TERI releases annual publication on energy and environment
The Energy and Resources Institute (TERI) released the 30th edition of its annual publication on energy and environment - TERI Energy and Environment Data Diary and Yearbook 2015/16 (TEDDY). Complimenting TERI for bringing out the publication, KD Tripathi, Secretary, Ministry of Petroleum and Natural Gas said, “Energy security and environmental sustainability are two key dimensions that need consideration by policymakers and industry alike. Sustained review of all the relevant data and analysis is imperative for informed policy-making.
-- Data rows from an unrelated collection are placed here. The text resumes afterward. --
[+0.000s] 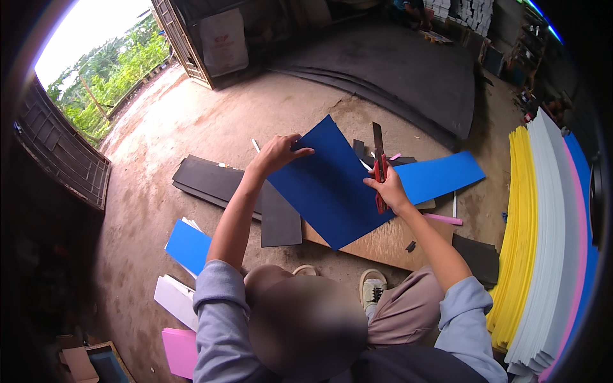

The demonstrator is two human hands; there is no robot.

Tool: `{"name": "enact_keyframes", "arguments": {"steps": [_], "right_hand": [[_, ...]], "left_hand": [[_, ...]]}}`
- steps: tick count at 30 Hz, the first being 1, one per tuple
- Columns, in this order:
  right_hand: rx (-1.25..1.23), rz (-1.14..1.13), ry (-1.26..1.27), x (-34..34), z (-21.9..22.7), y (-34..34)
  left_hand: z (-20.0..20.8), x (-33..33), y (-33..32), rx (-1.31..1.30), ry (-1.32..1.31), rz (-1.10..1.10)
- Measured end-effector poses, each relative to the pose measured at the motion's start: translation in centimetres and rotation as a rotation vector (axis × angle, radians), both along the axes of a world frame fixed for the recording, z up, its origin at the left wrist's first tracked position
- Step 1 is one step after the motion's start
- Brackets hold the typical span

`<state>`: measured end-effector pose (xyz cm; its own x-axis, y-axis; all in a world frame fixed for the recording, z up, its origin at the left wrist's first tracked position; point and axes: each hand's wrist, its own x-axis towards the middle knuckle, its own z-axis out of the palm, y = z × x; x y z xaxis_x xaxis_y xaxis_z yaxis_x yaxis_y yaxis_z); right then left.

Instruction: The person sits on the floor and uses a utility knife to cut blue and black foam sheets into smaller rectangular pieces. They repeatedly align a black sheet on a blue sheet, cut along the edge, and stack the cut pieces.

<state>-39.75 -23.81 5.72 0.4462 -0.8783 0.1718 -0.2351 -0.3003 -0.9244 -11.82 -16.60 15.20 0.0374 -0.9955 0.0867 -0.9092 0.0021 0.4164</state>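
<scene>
A blue rectangular sheet (329, 185), probably foam, is held up at a slant between my hands. My left hand (280, 155) grips its upper left edge, thumb over the front and fingers partly hidden behind. At its right edge, my right hand (391, 191) is closed around a red utility knife (380, 167) whose long blade points up and away. Whether these fingers also touch the sheet, I cannot tell. Below the sheet lies a wooden board (389, 244). A blue strip (444, 177) rests beyond my right hand, and dark grey sheets (281, 220) lie to the left of the board.
Tall stacks of yellow sheets (513, 236) and white sheets (548, 249) stand at the right. Small blue (189, 246), white (175, 300) and pink piles (180, 352) lie at the left. Large black sheets (383, 64) cover the far floor, with another person (412, 9) behind.
</scene>
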Motion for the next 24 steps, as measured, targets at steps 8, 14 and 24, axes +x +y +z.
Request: {"name": "enact_keyframes", "arguments": {"steps": [8, 14, 24], "right_hand": [[0.11, -0.042, 0.242, -1.4, -0.3, 0.7], [-0.313, 0.026, 0.645, 0.3, -0.5, 2.8], [-0.183, -0.028, 0.615, 1.4, 0.7, 2.1]], "left_hand": [[-5.8, -3.7, 1.2, -0.226, -0.357, -0.133], [-9.9, -5.7, -1.2, -0.238, -0.425, -0.175], [-10.4, -6.8, -2.3, -0.311, -0.401, -0.193]]}}
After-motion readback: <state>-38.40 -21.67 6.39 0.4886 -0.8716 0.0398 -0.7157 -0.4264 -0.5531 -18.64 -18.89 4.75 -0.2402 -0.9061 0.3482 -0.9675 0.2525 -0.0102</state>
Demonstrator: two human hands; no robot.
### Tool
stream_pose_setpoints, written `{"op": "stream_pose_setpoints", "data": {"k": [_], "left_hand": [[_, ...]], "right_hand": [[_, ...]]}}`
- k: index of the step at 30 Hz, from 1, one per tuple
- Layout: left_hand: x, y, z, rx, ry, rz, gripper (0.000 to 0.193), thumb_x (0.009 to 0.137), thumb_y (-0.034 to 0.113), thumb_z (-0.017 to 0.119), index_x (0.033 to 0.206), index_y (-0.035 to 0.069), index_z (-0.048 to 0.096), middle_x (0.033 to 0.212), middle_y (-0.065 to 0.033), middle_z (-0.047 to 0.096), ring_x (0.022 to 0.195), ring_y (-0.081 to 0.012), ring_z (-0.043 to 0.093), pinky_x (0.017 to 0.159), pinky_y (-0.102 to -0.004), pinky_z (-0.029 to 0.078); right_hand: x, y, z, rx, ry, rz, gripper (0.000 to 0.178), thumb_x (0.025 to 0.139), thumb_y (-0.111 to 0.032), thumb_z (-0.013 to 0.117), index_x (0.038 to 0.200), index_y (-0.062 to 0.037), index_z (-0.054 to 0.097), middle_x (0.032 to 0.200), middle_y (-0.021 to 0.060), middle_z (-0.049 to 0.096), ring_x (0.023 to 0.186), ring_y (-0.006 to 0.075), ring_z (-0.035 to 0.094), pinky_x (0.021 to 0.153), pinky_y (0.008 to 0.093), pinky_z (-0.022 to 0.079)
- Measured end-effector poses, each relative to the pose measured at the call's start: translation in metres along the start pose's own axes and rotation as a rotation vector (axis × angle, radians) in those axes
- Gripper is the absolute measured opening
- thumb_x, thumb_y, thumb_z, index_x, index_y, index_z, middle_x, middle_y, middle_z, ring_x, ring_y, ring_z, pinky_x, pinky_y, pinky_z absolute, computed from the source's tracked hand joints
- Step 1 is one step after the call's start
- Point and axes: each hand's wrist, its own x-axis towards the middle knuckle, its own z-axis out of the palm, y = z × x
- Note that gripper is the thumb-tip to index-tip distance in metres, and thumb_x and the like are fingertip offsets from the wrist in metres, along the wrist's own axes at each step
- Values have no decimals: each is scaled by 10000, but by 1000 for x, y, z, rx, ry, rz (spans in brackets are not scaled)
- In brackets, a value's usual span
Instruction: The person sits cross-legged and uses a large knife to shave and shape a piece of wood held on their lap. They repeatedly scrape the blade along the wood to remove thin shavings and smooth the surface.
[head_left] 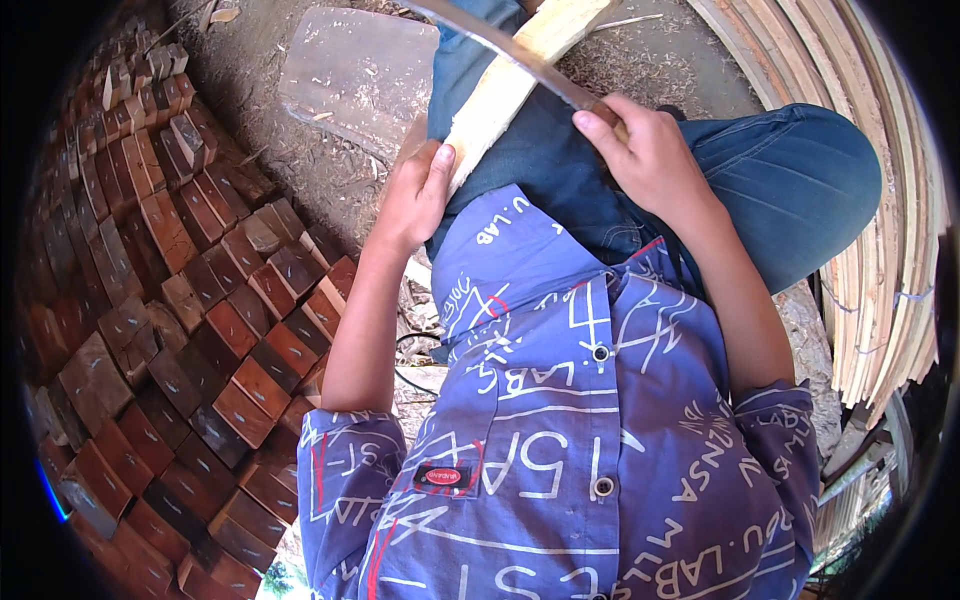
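Note:
A pale, freshly cut strip of wood point(492, 112) slants up and away across my legs. My left hand point(414, 192) is closed round its near end, the thumb lying on top. My right hand point(648, 152) grips the handle end of a long-bladed knife point(505, 46), most of the handle being covered by my fingers. The narrow blade passes over the wood and runs out of view at the top; whether its edge touches the surface I cannot tell. The far end of the wood is also cut off by the picture's edge.
Reddish-brown wood blocks point(215, 330) are stacked in rows on my left. Long pale wood strips point(880, 200) lie bundled on my right. A flat, worn board point(350, 75) rests on the ground ahead, with shavings scattered around. My bent knee point(800, 190) reaches toward the strips.

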Motion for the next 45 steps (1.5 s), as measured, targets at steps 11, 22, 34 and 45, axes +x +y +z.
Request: {"op": "stream_pose_setpoints", "data": {"k": [11,22,34,45], "left_hand": [[-28,3,3,39,9,-127,485,1005,408,424,881,-46,541,761,-299,584,773,-464,602,687,-480,455],[-15,-4,10,-32,86,-43,472,1003,389,439,851,-48,531,741,-310,572,761,-490,578,666,-486,445],[-16,-1,11,-56,84,-106,509,997,416,436,870,-66,539,755,-315,570,766,-488,571,693,-476,450],[-8,-6,8,-68,41,-127,511,1000,415,424,890,-64,561,800,-314,579,794,-458,585,736,-449,453]], "right_hand": [[7,7,13,-613,24,-249,528,885,-573,565,868,-48,618,640,142,655,627,327,675,534,441,534],[12,10,18,-512,39,-201,513,886,-571,569,865,-60,613,620,162,640,614,363,661,537,457,527],[20,39,-25,-773,142,-181,518,880,-614,547,850,-100,606,573,139,620,556,332,655,480,424,519],[25,7,34,-660,111,-347,509,875,-607,556,837,-101,603,562,121,622,550,303,664,488,413,530]]}}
TEDDY 2015-16 provides all the necessary inputs for the same.”
Coal: Coal remained the dominant fuel in India in 2015, comprising 56.48% of the total consumption of fuel. Coal accounted for over 67% of the total capacity addition during 2014/15. Coal imports have grown at a compound annual growth rate of 25% over the past 5 years, from 68.91 million tonnes (MT) in 2010/11 to 212.103 MT in 2014/15.
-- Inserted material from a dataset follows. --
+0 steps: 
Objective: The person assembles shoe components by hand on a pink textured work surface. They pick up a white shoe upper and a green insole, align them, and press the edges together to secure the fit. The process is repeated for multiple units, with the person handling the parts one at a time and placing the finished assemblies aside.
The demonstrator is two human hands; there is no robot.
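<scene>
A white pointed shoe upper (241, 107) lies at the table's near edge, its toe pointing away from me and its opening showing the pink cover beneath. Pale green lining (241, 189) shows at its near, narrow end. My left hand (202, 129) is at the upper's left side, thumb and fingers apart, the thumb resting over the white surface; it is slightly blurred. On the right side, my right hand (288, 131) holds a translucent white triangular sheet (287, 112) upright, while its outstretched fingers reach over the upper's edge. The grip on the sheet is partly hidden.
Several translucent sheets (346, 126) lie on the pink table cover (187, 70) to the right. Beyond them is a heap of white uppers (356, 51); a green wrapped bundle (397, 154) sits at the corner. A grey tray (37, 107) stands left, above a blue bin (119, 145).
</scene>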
Natural gas and petroleum products: The total natural gas supply, including LNG, in India in 2014/15 was around 53.98 BCM and imports formed around 37.7%. The production of natural gas declined in 2014/15 by about 5%, from 35.4 billion cubic metres (BCM) in 2013/14 to 33.65 BCM in 2014/15. As diesel prices were fully decontrolled in October 2014, under-recoveries on the fuel were brought down to Rs 10,935 crores in 2014/15, from Rs 62,837 crores in the previous fiscal year.
Solar energy: The Indian solar photovoltaic (SPV) market has witnessed significant growth.
TEDDY is an annual TERI publication since 1986. The Power Minister Piyush Goyal recently said that the government plans to achieve 20,000 MW of solar production by 2017. “The solar energy mission envisaged 20,000 MW of solar electricity generation by 2022. But this target has been scaled up by Prime Minister Narendra Modi to 1,00,000 MW (1 Gw) by 2022,” he said at an event held in Mumbai. He said that his ministry has already bid out 19,000 MW of solar energy projects and that the installed capacity of 20,000 MW would be achieved as early as 2017.
The all-India solar energy capacity stood at 5,248 MW as on 31 January 2016, accounting for 13.3 per cent of the country’s renewable energy capacity as against negligible levels as of March 2010.